The experimental results showed that the fault diagnosis of a single sensor using the GA-BP algorithm was 27.26% more accurate than using the BP algorithm. Nonetheless, given that the cause of the fault was not caused by a single factor, multi-dimensional extraction of the fault data is required to ensure the comprehensiveness of the data. Fusing the local diagnostic results from three sensors of the GA-BP algorithm subject to DS theory simultaneously, the accuracy of the fusion improved by 0.68%, 0.89%, and 0.56%, respectively, compared to the single sensor fault diagnosis rate using GA-BP and was more accurate than the two-by-two sensor fusion. It implies that the gear data needs to be extracted for comprehensiveness in detecting health status. Although the accuracy rate before fusion has reached more than 99.90%, the accuracy rate will be improved after the new method is adopted, which shows that the proposed method is meaningful for the accuracy of gear fault diagnosis.

5. Conclusions

This present study addressed the lack of comprehensiveness and accuracy in detecting gear fault health status by means of traditional fault-diagnosis, and proposed a gear fault diagnosis method based on DS evidence theory for multi-sensor decision-level fusion of the local diagnosis results of GA-BP neural networks.

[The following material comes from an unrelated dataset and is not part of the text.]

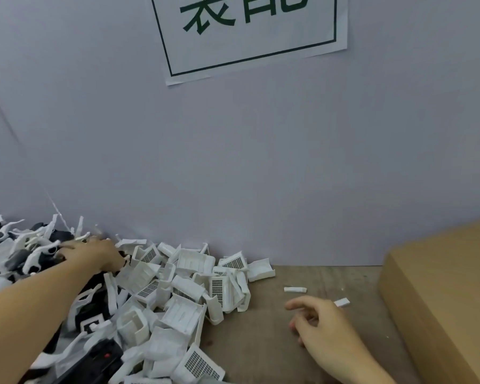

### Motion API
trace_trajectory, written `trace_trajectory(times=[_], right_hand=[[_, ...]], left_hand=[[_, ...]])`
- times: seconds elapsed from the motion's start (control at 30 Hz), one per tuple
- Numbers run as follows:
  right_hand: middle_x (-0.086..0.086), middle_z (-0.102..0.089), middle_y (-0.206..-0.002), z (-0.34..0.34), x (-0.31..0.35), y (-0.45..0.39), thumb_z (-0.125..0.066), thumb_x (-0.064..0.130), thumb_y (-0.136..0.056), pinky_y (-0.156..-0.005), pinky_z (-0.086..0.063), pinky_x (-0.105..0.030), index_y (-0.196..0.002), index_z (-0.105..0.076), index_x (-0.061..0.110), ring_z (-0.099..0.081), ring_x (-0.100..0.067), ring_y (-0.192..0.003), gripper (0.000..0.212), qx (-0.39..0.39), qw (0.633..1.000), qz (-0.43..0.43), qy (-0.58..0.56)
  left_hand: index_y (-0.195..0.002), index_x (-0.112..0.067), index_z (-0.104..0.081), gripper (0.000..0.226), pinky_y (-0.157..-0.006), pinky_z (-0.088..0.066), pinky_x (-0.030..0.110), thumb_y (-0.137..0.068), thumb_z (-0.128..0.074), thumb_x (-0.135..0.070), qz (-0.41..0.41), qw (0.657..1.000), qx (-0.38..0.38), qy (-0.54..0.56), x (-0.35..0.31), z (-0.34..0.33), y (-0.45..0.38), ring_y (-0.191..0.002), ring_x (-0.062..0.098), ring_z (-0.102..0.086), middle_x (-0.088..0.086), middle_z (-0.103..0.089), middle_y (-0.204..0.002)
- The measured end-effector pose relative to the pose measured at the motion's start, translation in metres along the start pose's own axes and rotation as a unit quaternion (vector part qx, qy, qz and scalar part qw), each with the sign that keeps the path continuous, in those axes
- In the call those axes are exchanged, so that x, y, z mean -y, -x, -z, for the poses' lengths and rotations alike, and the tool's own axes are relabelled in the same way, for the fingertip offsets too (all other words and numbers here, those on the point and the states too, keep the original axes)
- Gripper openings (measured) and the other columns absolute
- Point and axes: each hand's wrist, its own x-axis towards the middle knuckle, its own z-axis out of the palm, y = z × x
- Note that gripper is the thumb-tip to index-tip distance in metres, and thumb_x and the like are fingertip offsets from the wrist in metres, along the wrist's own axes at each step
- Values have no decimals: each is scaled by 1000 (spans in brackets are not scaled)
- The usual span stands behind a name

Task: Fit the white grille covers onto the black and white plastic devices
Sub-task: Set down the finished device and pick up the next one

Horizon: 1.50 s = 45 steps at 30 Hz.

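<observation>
From where I sit this looks like the very start: I can see no device with a cover on it. Taking the heap of white grille covers [194, 295] as my landmark, the black and white plastic devices [34, 259] lie jumbled just to its left, against the grey wall [233, 162]. My left hand [94, 254] reaches into that device pile at the heap's back-left edge; its fingers are buried among the parts, so I cannot tell whether that grip has closed on anything. My right hand [319, 322] hangs over the bare tabletop [263, 342] to the right of the heap, fingers loosely curled and holding nothing. Farther right sits a cardboard box [441, 295]. Two small white scraps [295, 289] lie between heap and box. By my reckoning, every cover remains to be fitted.
</observation>
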Motion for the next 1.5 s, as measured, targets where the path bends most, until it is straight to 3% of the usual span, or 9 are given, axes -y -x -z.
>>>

The proposed method has been proven to be a good remedy for the singularity of traditional diagnostic methods and improving the accuracy of the results. Firstly, both simulation and experiment can verify the high accuracy of the improved BP algorithm to address the problem of single sensor fault diagnosis accuracy, by comparing the fault detection accuracy of the BP algorithm before and after improvement using GA-BP, the diagnosis result using GA-BP neural network algorithm was chosen as the basic probability; secondly, as multiple sensors installed in the gearbox housing can monitor the health condition of the gear at the same time improving the detection accuracy, the local diagnosis result of GA-BP algorithm is fused at decision level using DS evidence theory.